I want to express how honored I am to be considered a friend worthy of your response.
Warm regards,
Ron
“Some years ago I served on a committee to recommend a future course for The Banner, the CRC’s official magazine. Staff supplied us with survey results that revealed the readership’s #1 theological authority to be Charles Colson. Their #1 ethical guide? James Dobson. A felon and an Arminian. Game over, I feared, but still hoped the results could be reversed. I was wrong.”
My goodness, what an odd comment. So your problem wasn’t with Colson’s theology but with the fact that he was a felon?
“Lord, I thank you that I am not like this convicted felon…”
If that’s the criteria, I suppose we can do away with all that tainted theology from that “blasphemer, persecutor and violent man”, Saul of Tarsus.
Jeff
These three articles remind me of the phrase “shining a light into dark places’. We are indebted to Dr Bratt for such enlightening insights into our sad and divisive situation.
Whenever the church of Christ experiences such division, I think back in our history to the phrase “de Doleantie” of 1892 led by Abraham Kuyper. Literally it means “the grieving ones”. The word suggests the heaviness that many of us feel somewhere deep within our hearts over such separation to what Christ has brought together.
I also look back on the leadership of Abraham Kuyper as a person who led with real compassion. He was a man of the common people and as scholarly as he was, he was able to connect and encourage what he called the “kleine luyden”.
Somehow, in our contemporary church (and society), the common person feels disconnected from the scholarly leadership of our times. Our leaders are somehow seen as the “elite” who have moved on and left the common folks to find more simple and more concrete answers to life’s complicated challenges.

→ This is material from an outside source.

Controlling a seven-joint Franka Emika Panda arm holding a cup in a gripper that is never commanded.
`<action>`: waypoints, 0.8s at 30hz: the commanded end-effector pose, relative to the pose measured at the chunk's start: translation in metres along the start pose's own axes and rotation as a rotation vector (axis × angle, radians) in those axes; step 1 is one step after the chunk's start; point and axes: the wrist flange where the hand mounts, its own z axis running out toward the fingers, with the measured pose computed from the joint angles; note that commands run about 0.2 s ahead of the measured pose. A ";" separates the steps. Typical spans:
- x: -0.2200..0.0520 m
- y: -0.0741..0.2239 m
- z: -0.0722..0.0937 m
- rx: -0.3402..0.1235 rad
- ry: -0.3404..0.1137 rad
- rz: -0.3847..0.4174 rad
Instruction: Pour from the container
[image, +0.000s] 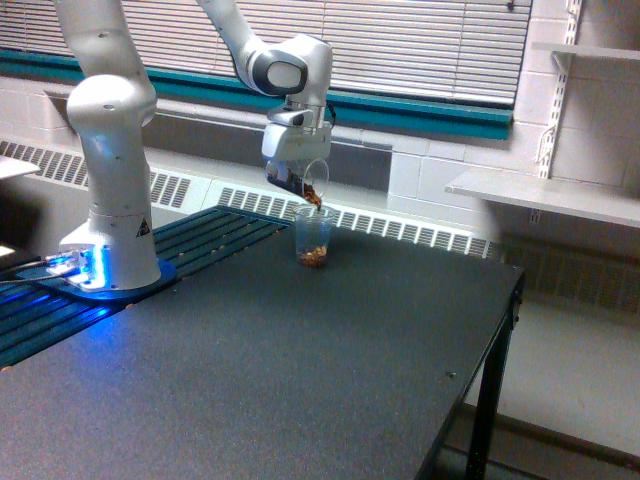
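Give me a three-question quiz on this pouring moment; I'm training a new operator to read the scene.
1. True or false: the container held by the claw is tilted, mouth toward the small cup.
2. What lies in the bottom of the small cup? A) clear water B) brownish pieces C) nothing
3. Where does the small cup stand: on the dark table or on the white shelf?

Key: 1 true; 2 B; 3 on the dark table, directly below the container's lip.
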 end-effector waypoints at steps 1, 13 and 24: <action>0.001 -0.004 -0.002 0.008 -0.022 -0.025; 0.002 -0.004 0.000 0.007 -0.049 -0.030; 0.003 -0.004 0.000 0.001 -0.079 -0.039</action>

I am praying for an Abraham Kuyper who can connect once again with the common people and persuade them that times change and Christ can lead us into forging new understandings for the new developments of our age.
Ken Kuipers
Holland, MI
JIm, I’m grateful as always for your incisive and authoritative accounts. I remember you saying, years ago, that the two most followed “theologians” in the CRC were Colson and Dobson. I thought that was just your wise assessment of the matter; turns out there was data! I witnessed the shift toward evagelicalism in the CRC just as you describe. I would suggest that the election of 1980 was also a watershed moment, part of the shift. Carter was the “genuine” evangelical, but Reagan was the darling of the religious right at its inception. And many CRC people chose that path. At least in my parents’ household (I was a kid), that had more to do with economic and political conservatism than anything else. As for denominations, I think they are, at heart, more about story/history than about doctrine/polity. Both are important, of course, but at moments of upheaval, such as we face now, the doctrinal disagreements are very hard, but the sense of losing our story is even worse.
Jim, as I read this again, I am struck by your quotation from Father Abraham, that phrase, “apart from salvation,” in which “apart from” carries so much weight and ambiguity. If I were following Mao Tse Tung’s critical dialectics, I would say that that phase is the hinge of the contradiction that must be attacked / addressed. I think it may be a structural weakness in Kuyper’s system, the link between salvation as per Dort and his creative cultural appreciation of the mighty forces of history under the hand of God in this dispensation. His salvation remains Augustinian, his City of God is heavenly and wants to exclude the worldly city. The weakness of his link shows up sideways in “presumptive regeneration.” Rich Mouw addresses it with his “redeemed cultural discipleship,” and “when the kings come marching in,” indeed, “political evangelism.” But what we’ve got right now in the Christian right is political evangelicalism. Which Barth’s critique was just waiting for. But Irenaeus, for example, would never say, “apart from salvation.” The whole historical process is part of the salvation.